Basic concepts
A messaging system such as Kafka enables you to send messages between processes, applications and servers. Applications connect to Kafka to send or get data. Strictly speaking, a Kafka ‘topic’ is a unit of storage in Kafka: data in Kafka is stored in topics. A topic is shared, hence you have a topic partition. Therefore, you can think of a Kafka topic-partition tuple as an append log. Simplistically and without considering partitions, you can think of a Kafka topic as a table in a relational database.
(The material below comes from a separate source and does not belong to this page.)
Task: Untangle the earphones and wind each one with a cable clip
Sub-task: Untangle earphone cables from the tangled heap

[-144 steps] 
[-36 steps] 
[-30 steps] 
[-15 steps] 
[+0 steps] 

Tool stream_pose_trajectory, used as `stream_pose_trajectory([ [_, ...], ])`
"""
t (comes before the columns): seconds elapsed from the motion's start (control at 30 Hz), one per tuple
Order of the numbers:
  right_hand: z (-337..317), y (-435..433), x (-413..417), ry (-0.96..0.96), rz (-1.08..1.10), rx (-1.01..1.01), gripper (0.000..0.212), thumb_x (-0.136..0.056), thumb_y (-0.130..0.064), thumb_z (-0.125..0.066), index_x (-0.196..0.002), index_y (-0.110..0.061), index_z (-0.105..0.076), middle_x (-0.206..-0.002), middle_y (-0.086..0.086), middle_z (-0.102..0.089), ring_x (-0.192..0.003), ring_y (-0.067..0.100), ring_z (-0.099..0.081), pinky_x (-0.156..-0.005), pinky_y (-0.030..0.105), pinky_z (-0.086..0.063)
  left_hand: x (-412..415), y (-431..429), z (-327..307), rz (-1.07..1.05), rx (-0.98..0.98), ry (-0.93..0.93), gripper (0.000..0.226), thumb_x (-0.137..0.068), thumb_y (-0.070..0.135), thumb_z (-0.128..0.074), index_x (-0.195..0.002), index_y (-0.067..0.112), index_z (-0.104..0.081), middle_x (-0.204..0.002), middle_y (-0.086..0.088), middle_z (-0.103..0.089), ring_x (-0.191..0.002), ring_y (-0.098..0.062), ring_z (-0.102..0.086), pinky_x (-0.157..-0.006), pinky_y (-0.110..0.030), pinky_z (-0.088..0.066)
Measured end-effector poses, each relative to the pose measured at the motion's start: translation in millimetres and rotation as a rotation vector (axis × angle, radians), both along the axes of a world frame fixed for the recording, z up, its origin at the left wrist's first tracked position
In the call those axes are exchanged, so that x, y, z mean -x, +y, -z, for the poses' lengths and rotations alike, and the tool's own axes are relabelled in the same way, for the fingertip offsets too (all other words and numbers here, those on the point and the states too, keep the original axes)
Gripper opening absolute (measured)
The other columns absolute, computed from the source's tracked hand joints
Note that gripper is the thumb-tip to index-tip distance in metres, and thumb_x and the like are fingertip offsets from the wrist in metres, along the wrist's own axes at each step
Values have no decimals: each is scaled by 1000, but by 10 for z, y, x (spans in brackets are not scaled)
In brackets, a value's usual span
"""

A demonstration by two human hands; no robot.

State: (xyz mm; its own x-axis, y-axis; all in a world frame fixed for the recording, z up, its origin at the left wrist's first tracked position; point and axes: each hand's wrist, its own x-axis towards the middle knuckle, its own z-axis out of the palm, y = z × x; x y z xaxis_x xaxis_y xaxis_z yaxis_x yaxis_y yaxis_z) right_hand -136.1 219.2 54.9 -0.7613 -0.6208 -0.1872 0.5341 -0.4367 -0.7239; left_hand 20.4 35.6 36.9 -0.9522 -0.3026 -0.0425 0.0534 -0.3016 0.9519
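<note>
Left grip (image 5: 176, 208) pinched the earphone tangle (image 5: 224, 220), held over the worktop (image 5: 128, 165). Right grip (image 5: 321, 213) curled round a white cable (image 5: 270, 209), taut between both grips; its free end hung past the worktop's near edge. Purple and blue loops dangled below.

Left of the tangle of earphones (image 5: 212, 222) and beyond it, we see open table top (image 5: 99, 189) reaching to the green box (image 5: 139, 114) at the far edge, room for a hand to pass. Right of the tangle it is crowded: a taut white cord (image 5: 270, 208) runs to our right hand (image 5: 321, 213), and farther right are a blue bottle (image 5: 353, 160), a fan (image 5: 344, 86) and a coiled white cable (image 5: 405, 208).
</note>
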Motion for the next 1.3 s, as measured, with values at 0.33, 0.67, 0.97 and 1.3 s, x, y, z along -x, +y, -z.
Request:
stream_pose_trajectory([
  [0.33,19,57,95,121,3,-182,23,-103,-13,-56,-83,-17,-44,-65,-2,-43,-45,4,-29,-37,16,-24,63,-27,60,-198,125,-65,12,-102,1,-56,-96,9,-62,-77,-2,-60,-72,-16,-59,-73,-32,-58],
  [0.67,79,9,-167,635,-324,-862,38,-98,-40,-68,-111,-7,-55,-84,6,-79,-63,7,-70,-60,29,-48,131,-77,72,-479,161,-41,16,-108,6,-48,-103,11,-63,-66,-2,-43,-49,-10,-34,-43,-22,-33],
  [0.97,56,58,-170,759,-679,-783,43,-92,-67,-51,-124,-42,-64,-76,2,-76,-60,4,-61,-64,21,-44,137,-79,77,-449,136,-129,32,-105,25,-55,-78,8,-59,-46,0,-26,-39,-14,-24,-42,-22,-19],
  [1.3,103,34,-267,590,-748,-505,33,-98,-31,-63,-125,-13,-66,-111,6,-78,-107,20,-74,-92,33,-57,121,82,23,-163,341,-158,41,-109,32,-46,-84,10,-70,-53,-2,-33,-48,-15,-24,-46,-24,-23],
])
A Kafka ‘broker’ is a Kafka server. Many Kafka brokers create a Kafka cluster. A Kafka ‘producer’ is a program that writes data to a Kafka topic, whereas a Kafka ‘consumer’ is a program that reads data from Kafka. A ‘partition’ is the smaller part of a Kafka topic. A Kafka topic consists of one or more partitions – this mainly depends on the amount of data that you have to deal with. It is better for topics with huge amounts of data to have multiple partitions. Among other things, this enables multiple consumers to read from the same topic in parallel. Additionally, a topic can be split across multiple brokers at the partition level. Replication in Kafka happens at the partition level. Each record in a partition is separated from the other records using an offset. As Kafka knows nothing about the format of a record, the offset is really important information. Last, Zookeeper (https:// zookeeper.apache.org) is used for doing the housekeeping of Kafka by containing configuration, naming and synchronisation information. This means that you cannot run Kafka without Zookeeper.